--- Prompt ---
Pictures should be excluded; otherwise, copy every entry exactly.

= = = =

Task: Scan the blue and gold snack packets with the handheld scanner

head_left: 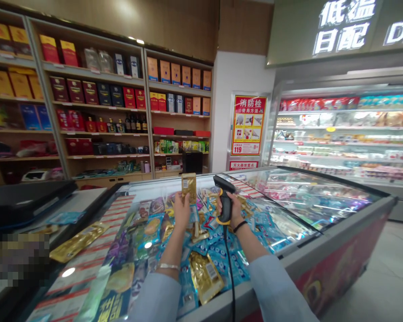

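Note:
My left hand (182, 209) is closed on a small gold foil packet (188, 183), held upright with a pale barcode patch facing me. Close by on the right, my right hand (234, 208) wraps round the handle of a black and yellow barcode scanner (225, 206). Its head tilts up toward the left, and its black cable (230, 264) hangs down to the bottom edge. Below both hands, blue packets (218, 239) lie heaped with gold ones on the glass-topped freezer. A larger gold packet (205, 276) with a barcode rests near the front edge.
Another gold packet (79, 241) lies at the left on the chest freezer (342, 237), beside a black machine (27, 203). Shelves of boxed bottles (99, 94) line the back wall. A lit refrigerated display (349, 129) stands at right, past a red fire-hydrant notice (249, 125).

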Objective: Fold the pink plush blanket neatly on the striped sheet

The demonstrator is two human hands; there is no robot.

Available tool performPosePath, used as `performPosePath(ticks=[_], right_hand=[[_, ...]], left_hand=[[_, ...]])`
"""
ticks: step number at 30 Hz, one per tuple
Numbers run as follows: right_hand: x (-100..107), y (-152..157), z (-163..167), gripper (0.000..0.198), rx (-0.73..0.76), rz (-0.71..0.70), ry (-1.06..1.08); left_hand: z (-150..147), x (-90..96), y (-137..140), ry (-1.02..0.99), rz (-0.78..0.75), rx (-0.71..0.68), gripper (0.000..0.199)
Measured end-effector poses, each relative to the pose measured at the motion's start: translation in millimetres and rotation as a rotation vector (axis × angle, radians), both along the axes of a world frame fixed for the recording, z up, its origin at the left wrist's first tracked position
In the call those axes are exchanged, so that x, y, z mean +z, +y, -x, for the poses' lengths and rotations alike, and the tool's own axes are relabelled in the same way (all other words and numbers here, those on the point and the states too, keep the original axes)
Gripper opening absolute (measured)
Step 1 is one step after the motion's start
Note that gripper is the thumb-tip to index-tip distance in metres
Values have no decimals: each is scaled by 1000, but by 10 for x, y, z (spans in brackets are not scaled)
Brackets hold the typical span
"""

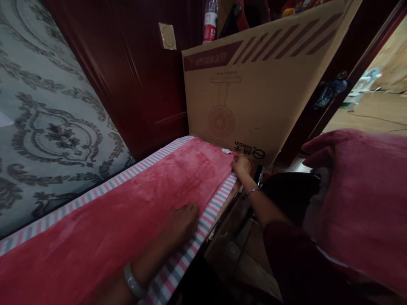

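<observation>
A long pink plush blanket lies spread flat over a striped cloth, whose grey, white and pink border shows along both long sides. At the blanket's far right corner, beside a small white label, my right hand is closed in a pinch on the edge. Closer to me, my left hand rests on the near long edge with fingers curled on the plush. Its fingertips are partly hidden and dark. Each wrist wears a bangle.
A large cardboard box stands upright beyond the blanket's far end, with a plastic bottle behind it. Patterned wallpaper and a dark red panel border the left. Another pink plush cover is draped at the right, over something dark.
</observation>
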State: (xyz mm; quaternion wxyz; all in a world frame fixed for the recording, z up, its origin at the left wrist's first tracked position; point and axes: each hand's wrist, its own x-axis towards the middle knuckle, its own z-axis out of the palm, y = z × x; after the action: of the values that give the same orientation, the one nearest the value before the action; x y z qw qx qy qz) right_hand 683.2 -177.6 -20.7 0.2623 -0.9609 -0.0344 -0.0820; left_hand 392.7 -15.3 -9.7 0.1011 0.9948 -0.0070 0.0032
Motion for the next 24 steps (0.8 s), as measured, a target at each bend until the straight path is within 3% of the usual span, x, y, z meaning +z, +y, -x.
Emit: performPosePath(ticks=[4, 7, 10, 13, 16, 21, 24], right_hand=[[35, 51, 73, 43, 29, 65, -143], [0, 146, 135, 49, 203, 166, -283], [-125, 214, 149, 67, 292, 263, -138], [-254, 211, 120, 74, 305, 311, 34], [-269, 176, 109, 74, 305, 315, 53], [-69, 222, 330, 69, 293, 292, 9], [-11, 325, 625, 67, 423, 282, -104]], left_hand=[[1, 69, 159, -100, 89, -11, 24], [37, 110, 274, -175, -27, 29, 37], [113, 10, 289, -101, -132, 44, 59], [170, -154, 246, -5, -136, 77, 61], [170, -204, 222, 17, -117, 89, 62], [204, 45, 261, 113, 9, 74, 60], [416, 199, 288, 132, 17, 137, 58]])
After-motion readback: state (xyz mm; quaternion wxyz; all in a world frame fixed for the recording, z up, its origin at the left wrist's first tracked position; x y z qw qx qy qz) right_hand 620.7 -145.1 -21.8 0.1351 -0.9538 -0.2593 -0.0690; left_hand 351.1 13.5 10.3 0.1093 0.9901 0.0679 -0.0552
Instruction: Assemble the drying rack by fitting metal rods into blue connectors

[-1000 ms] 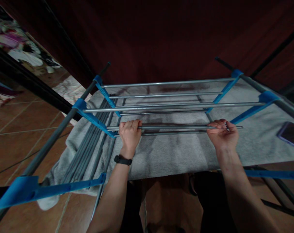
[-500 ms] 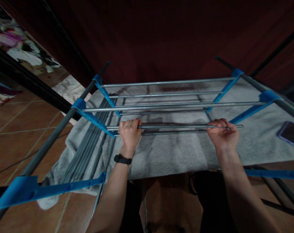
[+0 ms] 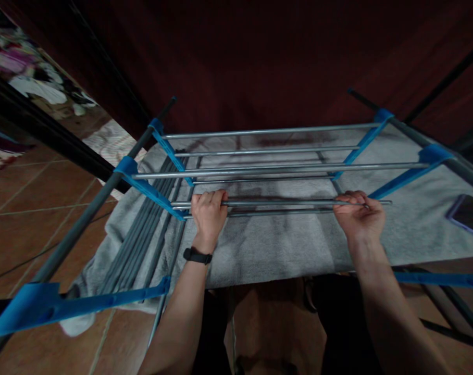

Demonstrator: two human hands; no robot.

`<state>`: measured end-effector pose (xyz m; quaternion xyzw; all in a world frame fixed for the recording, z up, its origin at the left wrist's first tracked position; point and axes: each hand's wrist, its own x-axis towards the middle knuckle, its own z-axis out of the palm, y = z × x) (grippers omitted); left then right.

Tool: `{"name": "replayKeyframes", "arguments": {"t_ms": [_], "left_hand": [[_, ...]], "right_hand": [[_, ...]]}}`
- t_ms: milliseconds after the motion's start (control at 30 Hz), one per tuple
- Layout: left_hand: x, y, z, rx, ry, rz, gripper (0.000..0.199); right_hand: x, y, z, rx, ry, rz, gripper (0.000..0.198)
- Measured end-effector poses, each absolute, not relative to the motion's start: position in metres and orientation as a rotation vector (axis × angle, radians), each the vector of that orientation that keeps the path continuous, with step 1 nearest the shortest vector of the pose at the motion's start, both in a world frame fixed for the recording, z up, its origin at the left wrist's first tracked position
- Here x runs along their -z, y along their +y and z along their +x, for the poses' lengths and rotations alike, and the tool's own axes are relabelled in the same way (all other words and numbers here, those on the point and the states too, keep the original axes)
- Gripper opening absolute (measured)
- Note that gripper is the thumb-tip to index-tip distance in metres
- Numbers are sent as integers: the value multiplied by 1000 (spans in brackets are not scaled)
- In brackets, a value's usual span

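A thin grey metal rod (image 3: 279, 203) runs crosswise in front of me, gripped at both ends. My left hand (image 3: 209, 212) is closed around it near the left blue bracket (image 3: 154, 192). Close to its other end, my right hand (image 3: 359, 212) pinches the rod, whose tip sticks out past the fingers. The right blue bracket (image 3: 400, 179) slopes just behind that hand. Several crossbars (image 3: 268, 171) span the blue brackets of the rack, which are fixed on thick grey side tubes (image 3: 84, 224). Whether the rod's left end sits inside the bracket I cannot tell.
A grey towel (image 3: 275, 250) lies beneath the rack. Several loose grey tubes (image 3: 138, 245) rest on its left part. A phone (image 3: 469, 214) lies at the right. Another blue bracket (image 3: 84, 304) juts out at the lower left. Dark red cloth (image 3: 260, 67) hangs behind.
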<state>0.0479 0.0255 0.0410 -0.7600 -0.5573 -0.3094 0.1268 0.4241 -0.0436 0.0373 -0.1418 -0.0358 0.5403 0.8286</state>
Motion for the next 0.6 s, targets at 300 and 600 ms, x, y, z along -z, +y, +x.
{"name": "replayKeyframes", "arguments": {"t_ms": [300, 600], "left_hand": [[-44, 24, 50, 932, -1658, -2216, 25], [-43, 26, 50, 1005, -1688, -2121, 24]], "right_hand": [[-38, -43, 425, -1156, -55, -313, 23], [-41, -40, 423, -1101, -42, -497, 17]]}}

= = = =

--- Answer space ---
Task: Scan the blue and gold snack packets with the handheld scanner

head_left: 

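Note:
My left hand (182, 209) is closed on a small gold foil packet (188, 183), held upright with a pale barcode patch facing me. Close by on the right, my right hand (234, 208) wraps round the handle of a black and yellow barcode scanner (225, 206). Its head tilts up toward the left, and its black cable (230, 264) hangs down to the bottom edge. Below both hands, blue packets (218, 239) lie heaped with gold ones on the glass-topped freezer. A larger gold packet (205, 276) with a barcode rests near the front edge.
Another gold packet (79, 241) lies at the left on the chest freezer (342, 237), beside a black machine (27, 203). Shelves of boxed bottles (99, 94) line the back wall. A lit refrigerated display (349, 129) stands at right, past a red fire-hydrant notice (249, 125).
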
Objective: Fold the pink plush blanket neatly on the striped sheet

The demonstrator is two human hands; there is no robot.

Available tool performPosePath, used as `performPosePath(ticks=[_], right_hand=[[_, ...]], left_hand=[[_, ...]])`
"""
ticks: step number at 30 Hz, one per tuple
Numbers run as follows: right_hand: x (-100..107), y (-152..157), z (-163..167), gripper (0.000..0.198), rx (-0.73..0.76), rz (-0.71..0.70), ry (-1.06..1.08); left_hand: z (-150..147), x (-90..96), y (-137..140), ry (-1.02..0.99), rz (-0.78..0.75), rx (-0.71..0.68), gripper (0.000..0.199)
Measured end-effector poses, each relative to the pose measured at the motion's start: translation in millimetres and rotation as a rotation vector (axis × angle, radians), both along the axes of a world frame fixed for the recording, z up, its origin at the left wrist's first tracked position
In the call those axes are exchanged, so that x, y, z mean +z, +y, -x, for the poses' lengths and rotations alike, and the tool's own axes are relabelled in the same way (all other words and numbers here, those on the point and the states too, keep the original axes)
Gripper opening absolute (measured)
Step 1 is one step after the motion's start
Note that gripper is the thumb-tip to index-tip distance in metres
Values have no decimals: each is scaled by 1000, but by 10 for x, y, z (spans in brackets are not scaled)
Brackets hold the typical span
"""


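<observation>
A long pink plush blanket lies spread flat over a striped cloth, whose grey, white and pink border shows along both long sides. At the blanket's far right corner, beside a small white label, my right hand is closed in a pinch on the edge. Closer to me, my left hand rests on the near long edge with fingers curled on the plush. Its fingertips are partly hidden and dark. Each wrist wears a bangle.
A large cardboard box stands upright beyond the blanket's far end, with a plastic bottle behind it. Patterned wallpaper and a dark red panel border the left. Another pink plush cover is draped at the right, over something dark.
</observation>
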State: (xyz mm; quaternion wxyz; all in a world frame fixed for the recording, z up, its origin at the left wrist's first tracked position; point and axes: each hand's wrist, its own x-axis towards the middle knuckle, its own z-axis out of the palm, y = z × x; after the action: of the values that give the same orientation, the one nearest the value before the action; x y z qw qx qy qz) right_hand 683.2 -177.6 -20.7 0.2623 -0.9609 -0.0344 -0.0820; left_hand 392.7 -15.3 -9.7 0.1011 0.9948 -0.0070 0.0032
Motion for the next 24 steps (0.8 s), as measured, a target at each bend until the straight path is within 3% of the usual span, x, y, z meaning +z, +y, -x.
Emit: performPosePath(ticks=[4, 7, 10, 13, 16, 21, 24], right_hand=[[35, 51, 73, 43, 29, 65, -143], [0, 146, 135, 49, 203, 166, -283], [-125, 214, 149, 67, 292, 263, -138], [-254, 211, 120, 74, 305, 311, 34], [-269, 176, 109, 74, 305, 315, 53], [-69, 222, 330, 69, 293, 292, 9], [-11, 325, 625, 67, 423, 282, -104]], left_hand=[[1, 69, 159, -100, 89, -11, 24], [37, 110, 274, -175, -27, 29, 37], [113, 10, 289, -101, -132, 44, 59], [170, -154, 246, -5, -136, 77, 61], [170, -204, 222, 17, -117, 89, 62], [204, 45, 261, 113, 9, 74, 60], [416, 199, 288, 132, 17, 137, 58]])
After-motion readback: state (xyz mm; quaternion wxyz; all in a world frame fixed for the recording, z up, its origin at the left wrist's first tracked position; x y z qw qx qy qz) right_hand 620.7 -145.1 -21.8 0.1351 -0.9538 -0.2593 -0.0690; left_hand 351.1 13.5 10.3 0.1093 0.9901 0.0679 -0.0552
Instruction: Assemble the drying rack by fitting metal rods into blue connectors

[-1000 ms] 
[-500 ms] 
[+0 ms] 

Demonstrator: two human hands; no robot.

`<state>`: measured end-effector pose (xyz m; quaternion xyzw; all in a world frame fixed for the recording, z up, its origin at the left wrist's first tracked position; point and axes: each hand's wrist, its own x-axis towards the middle knuckle, its own z-axis out of the palm, y = z × x) (grippers omitted); left then right.

Tool: `{"name": "replayKeyframes", "arguments": {"t_ms": [_], "left_hand": [[_, ...]], "right_hand": [[_, ...]]}}`
- t_ms: milliseconds after the motion's start (control at 30 Hz), one per tuple
- Layout: left_hand: x, y, z, rx, ry, rz, gripper (0.000..0.199); right_hand: x, y, z, rx, ry, rz, gripper (0.000..0.198)
- Measured end-effector poses, each absolute, not relative to the motion's start: position in metres and orientation as a rotation vector (axis × angle, radians), each the vector of that orientation that keeps the path continuous, with step 1 nearest the shortest vector of the pose at the motion's start, both in a world frame fixed for the recording, z up, its origin at the left wrist's first tracked position
- Here x runs along their -z, y along their +y and z along their +x, for the poses' lengths and rotations alike, and the tool's own axes are relabelled in the same way (all other words and numbers here, those on the point and the states too, keep the original axes)
- Gripper opening absolute (measured)
- Note that gripper is the thumb-tip to index-tip distance in metres
- Numbers are sent as integers: the value multiplied by 1000 (spans in brackets are not scaled)
- In brackets, a value's usual span

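A thin grey metal rod (image 3: 279, 203) runs crosswise in front of me, gripped at both ends. My left hand (image 3: 209, 212) is closed around it near the left blue bracket (image 3: 154, 192). Close to its other end, my right hand (image 3: 359, 212) pinches the rod, whose tip sticks out past the fingers. The right blue bracket (image 3: 400, 179) slopes just behind that hand. Several crossbars (image 3: 268, 171) span the blue brackets of the rack, which are fixed on thick grey side tubes (image 3: 84, 224). Whether the rod's left end sits inside the bracket I cannot tell.
A grey towel (image 3: 275, 250) lies beneath the rack. Several loose grey tubes (image 3: 138, 245) rest on its left part. A phone (image 3: 469, 214) lies at the right. Another blue bracket (image 3: 84, 304) juts out at the lower left. Dark red cloth (image 3: 260, 67) hangs behind.
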<state>0.0479 0.0255 0.0410 -0.7600 -0.5573 -0.3094 0.1268 0.4241 -0.0436 0.0373 -0.1418 -0.0358 0.5403 0.8286</state>
Motion for the next 0.6 s, targets at 300 and 600 ms, x, y, z along -z, +y, +x.
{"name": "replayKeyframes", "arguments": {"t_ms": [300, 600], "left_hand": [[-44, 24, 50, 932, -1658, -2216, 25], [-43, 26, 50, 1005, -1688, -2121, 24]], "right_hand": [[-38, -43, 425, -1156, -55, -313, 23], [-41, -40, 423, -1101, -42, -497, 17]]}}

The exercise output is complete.